Centabous
Centabous, DVD, 1h05
Réalisation: Raymond Décary
Production: Communication Décary
Prix pour organismes et institutions: 49.95$
Prix pour particulier: 19.95$
Pour ne plus taire, sur cette terre, les maux sans mots...
Nous sommes entourés de 6 jeunes de 21 à 31 ans. 2 gars, 4 filles. Tous présentent des troubles sévères et persistants de santé mentale. Chacun témoigne de sa maladie en 3 temps : avant, pendant et aujourd’hui. Tout cela est intégré à des lieux, des endroits significatifs pour chacun d’entre eux. Ce qui est remarquable et qui saute aux yeux est que tous, sans exception, sont arrivés autour de la table repliés sur eux-mêmes au début du projet alors qu’aujourd’hui, ils s’ouvrent comme des fleurs. Chacun, à sa façon, a su découvrir les mots pour dire, pour nous rendre complice de son aventure. Chacune de leurs histoires trouve sa lumière et fera réfléchir les jeunes, à qui s’adresse en premier lieu ce documentaire.

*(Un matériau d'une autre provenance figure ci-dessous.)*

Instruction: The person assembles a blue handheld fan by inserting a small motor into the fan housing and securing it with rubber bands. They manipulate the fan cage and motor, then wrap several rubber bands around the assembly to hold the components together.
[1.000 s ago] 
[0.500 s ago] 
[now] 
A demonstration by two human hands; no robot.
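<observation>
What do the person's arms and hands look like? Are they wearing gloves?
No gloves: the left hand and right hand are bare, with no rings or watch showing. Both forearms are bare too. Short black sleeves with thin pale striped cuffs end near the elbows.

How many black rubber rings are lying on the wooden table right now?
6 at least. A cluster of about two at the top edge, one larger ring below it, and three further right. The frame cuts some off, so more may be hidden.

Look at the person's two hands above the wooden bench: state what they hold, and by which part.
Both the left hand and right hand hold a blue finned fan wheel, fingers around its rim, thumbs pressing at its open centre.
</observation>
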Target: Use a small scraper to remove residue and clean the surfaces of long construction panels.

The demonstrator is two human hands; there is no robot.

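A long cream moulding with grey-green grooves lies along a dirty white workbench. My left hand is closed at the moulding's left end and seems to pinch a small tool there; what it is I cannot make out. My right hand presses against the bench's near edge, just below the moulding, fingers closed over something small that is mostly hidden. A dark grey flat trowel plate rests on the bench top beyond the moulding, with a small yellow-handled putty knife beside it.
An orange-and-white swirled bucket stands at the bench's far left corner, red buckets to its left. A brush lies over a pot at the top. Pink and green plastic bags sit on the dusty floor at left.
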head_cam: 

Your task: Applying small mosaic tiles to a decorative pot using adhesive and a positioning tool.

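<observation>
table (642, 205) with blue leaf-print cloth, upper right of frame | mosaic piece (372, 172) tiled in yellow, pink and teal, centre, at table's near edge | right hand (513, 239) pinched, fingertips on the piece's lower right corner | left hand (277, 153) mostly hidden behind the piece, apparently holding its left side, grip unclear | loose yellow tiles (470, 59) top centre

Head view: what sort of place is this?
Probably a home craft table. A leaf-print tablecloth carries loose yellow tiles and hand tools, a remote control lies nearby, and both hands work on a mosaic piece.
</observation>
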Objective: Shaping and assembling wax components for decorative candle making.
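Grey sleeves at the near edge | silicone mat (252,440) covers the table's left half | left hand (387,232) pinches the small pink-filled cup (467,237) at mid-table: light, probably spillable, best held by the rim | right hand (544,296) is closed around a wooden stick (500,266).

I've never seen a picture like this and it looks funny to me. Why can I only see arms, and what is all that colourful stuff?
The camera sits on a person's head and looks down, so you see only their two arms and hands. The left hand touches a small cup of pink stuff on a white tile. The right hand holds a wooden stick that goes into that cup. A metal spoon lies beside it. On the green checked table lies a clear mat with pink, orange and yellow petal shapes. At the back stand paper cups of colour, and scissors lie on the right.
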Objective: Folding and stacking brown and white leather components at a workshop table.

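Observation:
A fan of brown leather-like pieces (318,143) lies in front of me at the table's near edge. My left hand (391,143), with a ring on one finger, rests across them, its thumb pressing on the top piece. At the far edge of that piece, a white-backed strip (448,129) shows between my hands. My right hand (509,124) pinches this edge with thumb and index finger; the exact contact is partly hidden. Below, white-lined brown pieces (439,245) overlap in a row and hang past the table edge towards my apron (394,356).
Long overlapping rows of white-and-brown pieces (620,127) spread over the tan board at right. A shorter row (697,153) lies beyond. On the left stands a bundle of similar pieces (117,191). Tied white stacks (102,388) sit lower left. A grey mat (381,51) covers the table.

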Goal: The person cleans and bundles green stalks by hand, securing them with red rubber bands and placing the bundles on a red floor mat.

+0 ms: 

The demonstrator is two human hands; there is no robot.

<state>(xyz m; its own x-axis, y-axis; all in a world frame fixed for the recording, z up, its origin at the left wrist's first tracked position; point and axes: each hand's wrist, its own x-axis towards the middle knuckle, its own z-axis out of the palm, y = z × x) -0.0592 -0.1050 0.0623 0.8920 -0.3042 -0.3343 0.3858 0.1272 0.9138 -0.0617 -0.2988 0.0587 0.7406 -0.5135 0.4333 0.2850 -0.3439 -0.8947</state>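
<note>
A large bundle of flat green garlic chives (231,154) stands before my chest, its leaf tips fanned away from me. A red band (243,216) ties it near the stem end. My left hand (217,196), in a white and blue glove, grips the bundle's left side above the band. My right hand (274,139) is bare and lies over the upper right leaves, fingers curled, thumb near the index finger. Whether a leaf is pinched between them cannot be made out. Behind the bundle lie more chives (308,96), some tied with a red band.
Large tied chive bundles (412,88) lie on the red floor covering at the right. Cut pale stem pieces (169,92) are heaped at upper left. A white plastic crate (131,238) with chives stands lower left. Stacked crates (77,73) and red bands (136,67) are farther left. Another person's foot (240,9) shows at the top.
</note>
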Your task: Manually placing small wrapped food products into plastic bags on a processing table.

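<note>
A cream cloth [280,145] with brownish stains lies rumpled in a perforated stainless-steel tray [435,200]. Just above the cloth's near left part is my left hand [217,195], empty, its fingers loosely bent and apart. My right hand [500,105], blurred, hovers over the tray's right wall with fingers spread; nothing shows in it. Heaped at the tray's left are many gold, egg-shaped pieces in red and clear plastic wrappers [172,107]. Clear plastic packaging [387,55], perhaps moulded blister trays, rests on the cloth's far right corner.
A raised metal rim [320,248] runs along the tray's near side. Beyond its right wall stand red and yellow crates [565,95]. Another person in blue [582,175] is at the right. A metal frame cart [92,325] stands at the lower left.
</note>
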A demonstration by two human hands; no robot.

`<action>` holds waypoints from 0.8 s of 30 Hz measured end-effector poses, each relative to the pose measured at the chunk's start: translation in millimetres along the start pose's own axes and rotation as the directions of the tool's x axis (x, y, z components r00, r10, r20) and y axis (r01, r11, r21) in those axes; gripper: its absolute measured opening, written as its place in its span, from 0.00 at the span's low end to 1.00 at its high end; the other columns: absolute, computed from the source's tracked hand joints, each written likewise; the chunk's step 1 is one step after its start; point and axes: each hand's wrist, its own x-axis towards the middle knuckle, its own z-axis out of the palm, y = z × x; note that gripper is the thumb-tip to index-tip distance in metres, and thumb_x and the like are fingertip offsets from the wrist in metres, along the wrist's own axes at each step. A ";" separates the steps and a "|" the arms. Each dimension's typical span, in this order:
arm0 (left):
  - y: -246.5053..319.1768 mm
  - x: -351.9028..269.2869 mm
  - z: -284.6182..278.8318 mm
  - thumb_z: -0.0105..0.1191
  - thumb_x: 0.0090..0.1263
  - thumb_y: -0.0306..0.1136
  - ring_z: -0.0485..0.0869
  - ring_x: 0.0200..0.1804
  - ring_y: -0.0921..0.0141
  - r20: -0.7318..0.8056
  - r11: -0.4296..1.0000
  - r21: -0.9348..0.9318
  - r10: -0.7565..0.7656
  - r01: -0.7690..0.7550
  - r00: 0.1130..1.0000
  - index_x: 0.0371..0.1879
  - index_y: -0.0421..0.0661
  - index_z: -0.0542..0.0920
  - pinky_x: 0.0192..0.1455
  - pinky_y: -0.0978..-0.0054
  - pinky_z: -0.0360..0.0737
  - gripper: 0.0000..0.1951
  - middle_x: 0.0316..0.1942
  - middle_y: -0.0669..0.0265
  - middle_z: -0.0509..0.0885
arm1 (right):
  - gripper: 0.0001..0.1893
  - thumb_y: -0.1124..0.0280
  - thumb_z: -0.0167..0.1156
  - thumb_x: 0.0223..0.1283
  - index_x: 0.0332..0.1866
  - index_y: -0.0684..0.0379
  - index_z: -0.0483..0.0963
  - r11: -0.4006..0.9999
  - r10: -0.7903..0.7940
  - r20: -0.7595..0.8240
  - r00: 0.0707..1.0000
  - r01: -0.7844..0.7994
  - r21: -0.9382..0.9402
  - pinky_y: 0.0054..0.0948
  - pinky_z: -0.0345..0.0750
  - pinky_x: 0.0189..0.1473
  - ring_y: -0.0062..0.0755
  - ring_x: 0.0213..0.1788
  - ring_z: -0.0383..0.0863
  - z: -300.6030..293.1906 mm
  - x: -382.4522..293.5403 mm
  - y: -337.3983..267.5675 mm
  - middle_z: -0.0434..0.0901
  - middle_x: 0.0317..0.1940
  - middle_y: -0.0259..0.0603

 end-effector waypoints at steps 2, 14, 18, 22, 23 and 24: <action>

Tous et toutes acceptent leur maladie et en parler à la caméra constitue une grande étape ver la réconciliation avec eux-mêmes, ainsi qu’un pas vers leur réinsertion sociale.
Il y a Dominique, 31 ans, mère monoparentale qui a reçu un diagnostique de Trouble de la Personnalité Limite. Tout au long de sa vie, ses comportements ont été violents, sans qu’elle puisse comprendre pourquoi. Beaucoup de «pourquoi» ainsi que des dépressions l’ont amenée à demander de l’aide. En 2001, elle a découvert la peinture, son havre de paix. Aujourd’hui, pour sa fille, son ange, elle tient à faire des efforts pour bâtir une meilleure vie.
Il y a Linda-Élaine. Déjà, à 12 ans, elle enchaînait la consommation de drogue excessive, les peines d’amour et les tentatives de suicide. À l’âge de 18 ans, on l’a diagnostiquée Schizophrène. Elle a traversé de nombreuses tempêtes et vit aujourd’hui avec ses parents qui l’appuient et acceptent sa maladie, tout comme elle. Elle commence à travailler, elle sourit à la vie.
Jessénia, 28 ans, Schizophrène. Elle a quitté son domicile à l’âge de 14 ans pour vivre dans la rue. Son itinérance la menée jusque dans les ruelles de Toronto. Aujourd’hui, elle occupe un emploi, possède son appartement et adore sa famille. Un bel exemple de résilience.
Véronique, 24 ans, souffre d’un trouble affectif bipolaire. D’abord silencieuse au début du projet, elle sourit et s’extériorise allégrement. C’est une artiste. On la retrouve dans l’atelier de son frère, qui a su l’épauler au cours des moments difficiles qu’elle a vécus.
Yannick souffre lui aussi d’un trouble bipolaire. La vie n’est pas toujours facile pour lui. Mais au contact du groupe, il s’est ouvert et comprend mieux sa maladie aujourd’hui. Il en parle, et c’est énorme! On le retrouve dans un café de Terrebonne, où il nous raconte que son mal de vivre est toujours présent, mais qu’il essaie de plus en plus de faire avec.
Maxime, 25 ans, respire le calme. Mais il n’en a pas toujours été ainsi. Il a connu le SUPER MAX avec ses périodes de manies. Aujourd’hui, il va mieux. Il a été hospitalisé juste à temps, nous raconte-t-il. Maxime est musicien, il adore la musique. On le retrouve dans les rues de l’Assomption, son village natal, où il a toujours pleins d’amis.
Chacun, à sa manière, a appris à dire pour vivre. S’accepter, c’est déjà commencer à guérir!
Nous sommes fiers de souligner que la production Centabous figure à titre d’outil de référence au Centre national d’excellence en santé mentale du Ministère de la santé et des services sociaux du Québec.